La generazione dei Simple Minds pensava che il mondo potesse essere migliore, oggi è difficile crederlo…“Sono d’accordo, c’è stato un momento nella nostra storia in cui abbiamo pensato che il mondo potesse migliorare davvero, stava accadendo, il muro di Berlino era venuto giù, l’apartheid era finito e Mandela era stato liberato, si cominciava a pensare alla natura in un altro modo con le battaglie di Greepeace, o alla solidarietà con concerti come il Live Aid, c’era un idealismo che sembrava realistico. Oggi il mondo sembra molto più complesso, allora era facile poter dire cosa andava e cosa no, era chiaro cosa rappresentasse Reagan o cos’era l’apartheid. Ma io sono un tipo ottimista, so che posso fare delle cose positive con la musica, fare pensare la gente e trasmettere empatia, cercare di dare un senso a quello che accade, anche con una canzone”. 

"Fai quello che senti"

In questi 45 anni, nonostante tanti avvenimenti abbiano cambiato, in maniera drastica, il mercato e la musica, i Simple Minds sono riusciti a rinnovarsi restando molto fedeli a loro stessi e nell’album questo ‘suono’ che li caratterizza si sente in maniera molto chiara, una scelta coerente, anche se lontanissima dal mainstream: “Devi fare quello che senti, devi essere quello che sei. Bob Dylan è così, sono così i Rolling Stones, ognuno ha il suo stile. Certo puoi cambiare, fare cose particolari, ma devi restare te stesso, le grandi band hanno il loro suono. E’ il nostro DNA, è come il colore degli occhi. Cerchi di fare del tuo meglio, alle volte sei alla moda, altre volte no, ma l’importante è seguire le direzioni del cuore, anche se la fortuna cambia”. 

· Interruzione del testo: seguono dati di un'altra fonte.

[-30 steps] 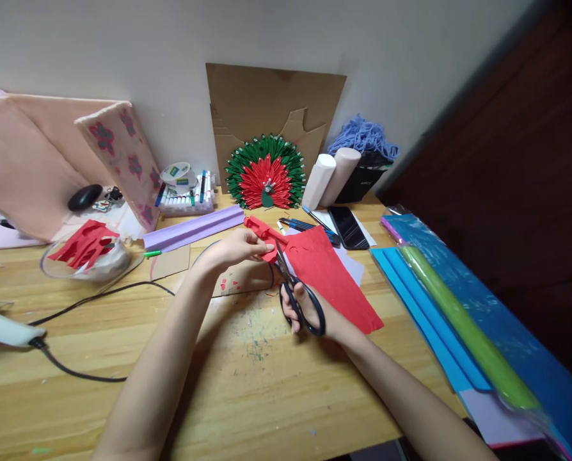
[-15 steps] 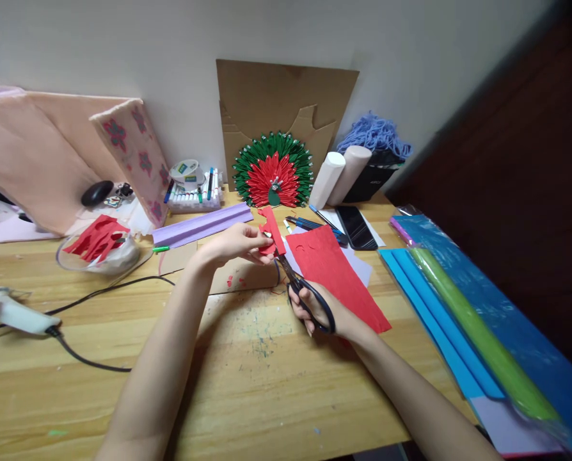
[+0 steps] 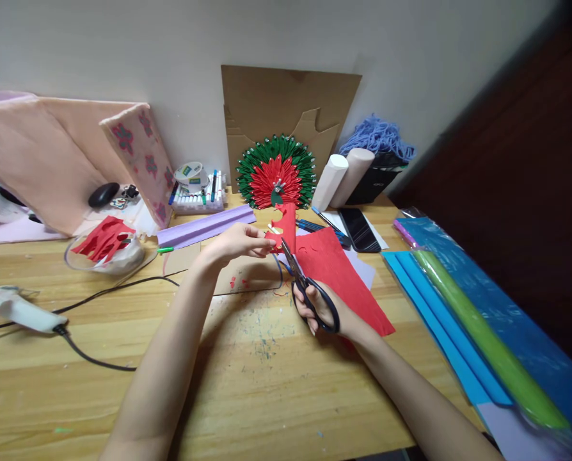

E cosa è cambiato davvero in Jim Kerr con il passare degli anni? “L’umore principalmente. Quando ero giovane ero serio e intenso in un certo modo, oggi l’intensità è sempre la stessa ma rido di più. E’così nella band, c’è più humor, più leggerezza nell’affrontare i problemi, quando sei giovane non ci riesci proprio”. 

Certo, i dischi sono importanti, segnano come pietre miliari la distanza, la storia, l’evoluzione. Ma per una band come quella di Jim Kerr i concerti sono il momento in cui tutto diventa ‘vero’: “Qualche giorno fa vedevo un’intervista di quando avevo diciotto anni. Mi chiedevano cosa sperassi e io rispondevo che avrei voluto essere in una grande band, andare in giro per il mondo e suonare. E’ la vita che faccio ancora, dopo più di 40 anni, con tutte le sfide che questo ha comportato e ne sono contento. Suonare dal vivo era importante allora e lo è ancora oggi, siamo invecchiati ma abbiamo più esperienza, siamo seri ma sappiamo divertirci di più, e abbiamo un rapporto più diretto con il pubblico, cerchiamo di farli sentire accolti, proviamo a far scomparire il palco ed essere uniti con loro. Credo che questo sia ancora il vero, grande, segreto del rock!”.